→ EXERCISE DIRECTIONS: Leaving out the images, reproduce every line of the data that follows exactly.
- - - - - - -
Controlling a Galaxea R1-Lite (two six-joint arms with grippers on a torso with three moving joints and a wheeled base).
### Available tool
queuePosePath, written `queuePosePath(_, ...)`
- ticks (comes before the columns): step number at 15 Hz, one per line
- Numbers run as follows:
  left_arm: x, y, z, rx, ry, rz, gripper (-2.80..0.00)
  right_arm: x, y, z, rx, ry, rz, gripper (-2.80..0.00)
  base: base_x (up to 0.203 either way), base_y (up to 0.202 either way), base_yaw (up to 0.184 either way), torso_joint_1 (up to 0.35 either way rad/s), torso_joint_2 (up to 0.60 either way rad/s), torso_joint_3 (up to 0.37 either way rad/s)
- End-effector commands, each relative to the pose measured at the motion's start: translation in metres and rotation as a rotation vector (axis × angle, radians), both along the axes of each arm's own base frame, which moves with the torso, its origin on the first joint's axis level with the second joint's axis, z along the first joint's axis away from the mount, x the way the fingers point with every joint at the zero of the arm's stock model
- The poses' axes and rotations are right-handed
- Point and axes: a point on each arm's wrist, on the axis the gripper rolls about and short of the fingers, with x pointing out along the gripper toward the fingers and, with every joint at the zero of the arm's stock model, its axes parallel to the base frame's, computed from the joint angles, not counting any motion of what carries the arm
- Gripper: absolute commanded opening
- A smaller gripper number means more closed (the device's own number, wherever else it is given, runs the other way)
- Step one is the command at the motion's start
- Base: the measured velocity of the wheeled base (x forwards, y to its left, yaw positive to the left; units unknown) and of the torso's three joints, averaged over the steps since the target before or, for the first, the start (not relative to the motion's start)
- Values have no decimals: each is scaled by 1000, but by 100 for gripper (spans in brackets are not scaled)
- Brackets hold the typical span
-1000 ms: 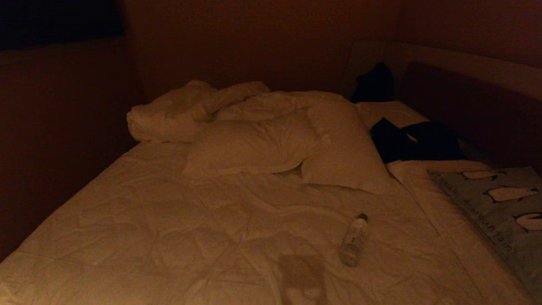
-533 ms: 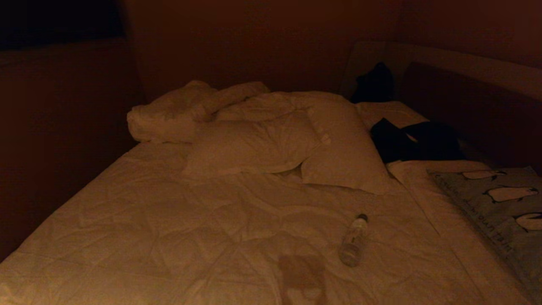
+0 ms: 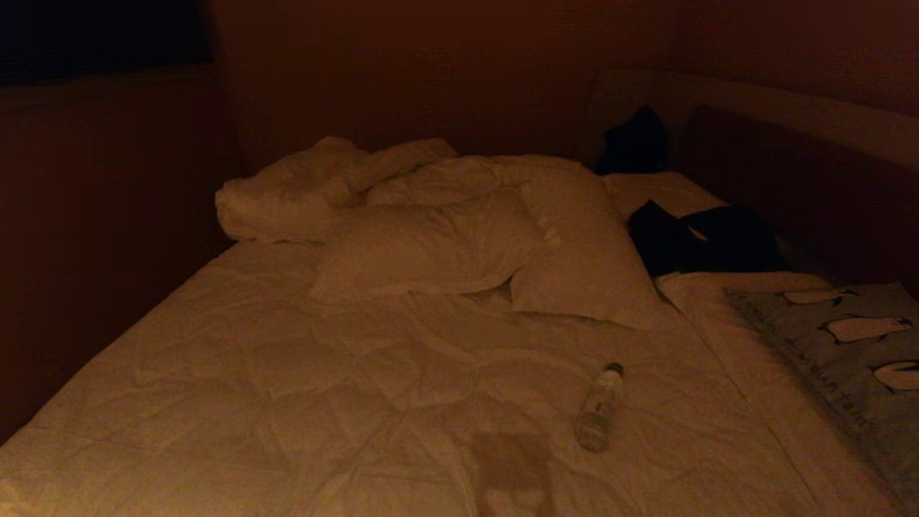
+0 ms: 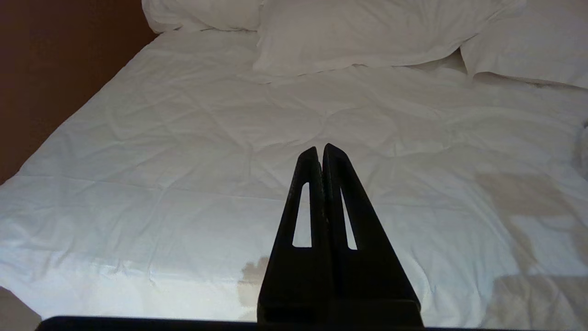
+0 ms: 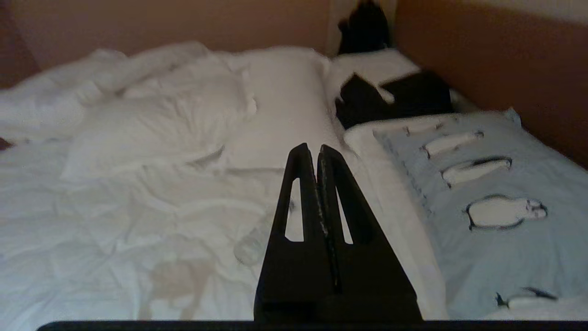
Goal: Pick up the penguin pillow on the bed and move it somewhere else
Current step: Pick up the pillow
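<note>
Nothing on the bed point(image 3: 287, 388) has shifted. Penguin pillow point(image 3: 847, 345) lies at 3 o'clock, bottle point(image 3: 598, 406) near centre. Left gripper point(image 4: 320, 149) and right gripper point(image 5: 312, 149) have fingers pressed together, empty.

Closed left hand point(image 4: 321, 149) above bed point(image 4: 183, 151)
</note>
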Motion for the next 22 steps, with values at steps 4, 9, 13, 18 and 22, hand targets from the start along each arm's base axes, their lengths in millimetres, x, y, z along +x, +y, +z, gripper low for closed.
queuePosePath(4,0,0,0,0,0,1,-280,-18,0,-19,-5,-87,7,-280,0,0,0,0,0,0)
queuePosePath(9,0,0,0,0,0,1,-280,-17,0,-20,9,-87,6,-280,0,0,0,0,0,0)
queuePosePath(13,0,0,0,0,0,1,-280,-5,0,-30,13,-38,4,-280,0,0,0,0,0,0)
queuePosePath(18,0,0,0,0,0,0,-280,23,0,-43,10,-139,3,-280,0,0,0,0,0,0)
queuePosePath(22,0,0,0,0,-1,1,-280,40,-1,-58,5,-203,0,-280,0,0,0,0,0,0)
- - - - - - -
→ ANSWER FOR THE TASK:
Controlling a Galaxea R1-Lite (two six-joint arms with grippers on a torso with three moving joints and a wheeled base).
### Available tool
queuePosePath, written `queuePosePath(_, ...)`
- ticks (comes before the columns): step number at 15 Hz, one per line
- Numbers run as follows:
  left_arm: x, y, z, rx, ry, rz, gripper (-2.80..0.00)
  right_arm: x, y, z, rx, ry, rz, gripper (-2.80..0.00)
  base: base_x (up to 0.203 either way), base_y (up to 0.202 either way), base_yaw (up to 0.184 either way), torso_joint_1 (up to 0.35 either way rad/s), torso_joint_2 (up to 0.60 either way rad/s), torso_joint_3 (up to 0.37 either way rad/s)
- End-effector commands, each relative to the pose measured at the motion's start: translation in metres and rotation as a rotation vector (axis × angle, radians), both along the axes of each arm's own base frame, which moves with the torso, its origin on the first joint's axis level with the second joint's axis, z along the first joint's axis away from the mount, x the way the fingers point with every joint at the zero of the arm's stock model
- The poses' axes and rotations are right-handed
- Point and axes: a point on each arm's wrist, on the axis the gripper rolls about and short of the fingers, with x pointing out along the gripper toward the fingers and, with every joint at the zero of the arm's stock model, its axes parallel to the base frame's, computed from the joint angles, not counting any motion of what carries the arm
- Gripper: absolute commanded opening
- A smaller gripper number means more closed (the device's own number, wherever else it is given, runs the other way)
- Step one is the command at the motion's start
- Base: the measured velocity of the wheeled base (x forwards, y to its left, yaw positive to the left; units unknown) and of the torso's three joints, averaged over the steps since the target before or, for the first, the start (not relative to the motion's start)
- Values have no decimals: each is scaled by 1000, but by 100 for gripper (spans in brackets are not scaled)
- Brackets hold the typical span
-1000 ms: 
-533 ms: 
+0 ms: 
+0 ms: 
+0 ms: 
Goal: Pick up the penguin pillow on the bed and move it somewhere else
Current step: Pick up the pillow
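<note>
Nothing on the bed point(image 3: 287, 388) has shifted. Penguin pillow point(image 3: 847, 345) lies at 3 o'clock, bottle point(image 3: 598, 406) near centre. Left gripper point(image 4: 320, 149) and right gripper point(image 5: 312, 149) have fingers pressed together, empty.

Closed left hand point(image 4: 321, 149) above bed point(image 4: 183, 151)
</note>
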Motion for the next 22 steps, with values at steps 4, 9, 13, 18 and 22, hand targets from the start along each arm's base axes, their lengths in millimetres, x, y, z along +x, +y, +z, gripper low for closed.
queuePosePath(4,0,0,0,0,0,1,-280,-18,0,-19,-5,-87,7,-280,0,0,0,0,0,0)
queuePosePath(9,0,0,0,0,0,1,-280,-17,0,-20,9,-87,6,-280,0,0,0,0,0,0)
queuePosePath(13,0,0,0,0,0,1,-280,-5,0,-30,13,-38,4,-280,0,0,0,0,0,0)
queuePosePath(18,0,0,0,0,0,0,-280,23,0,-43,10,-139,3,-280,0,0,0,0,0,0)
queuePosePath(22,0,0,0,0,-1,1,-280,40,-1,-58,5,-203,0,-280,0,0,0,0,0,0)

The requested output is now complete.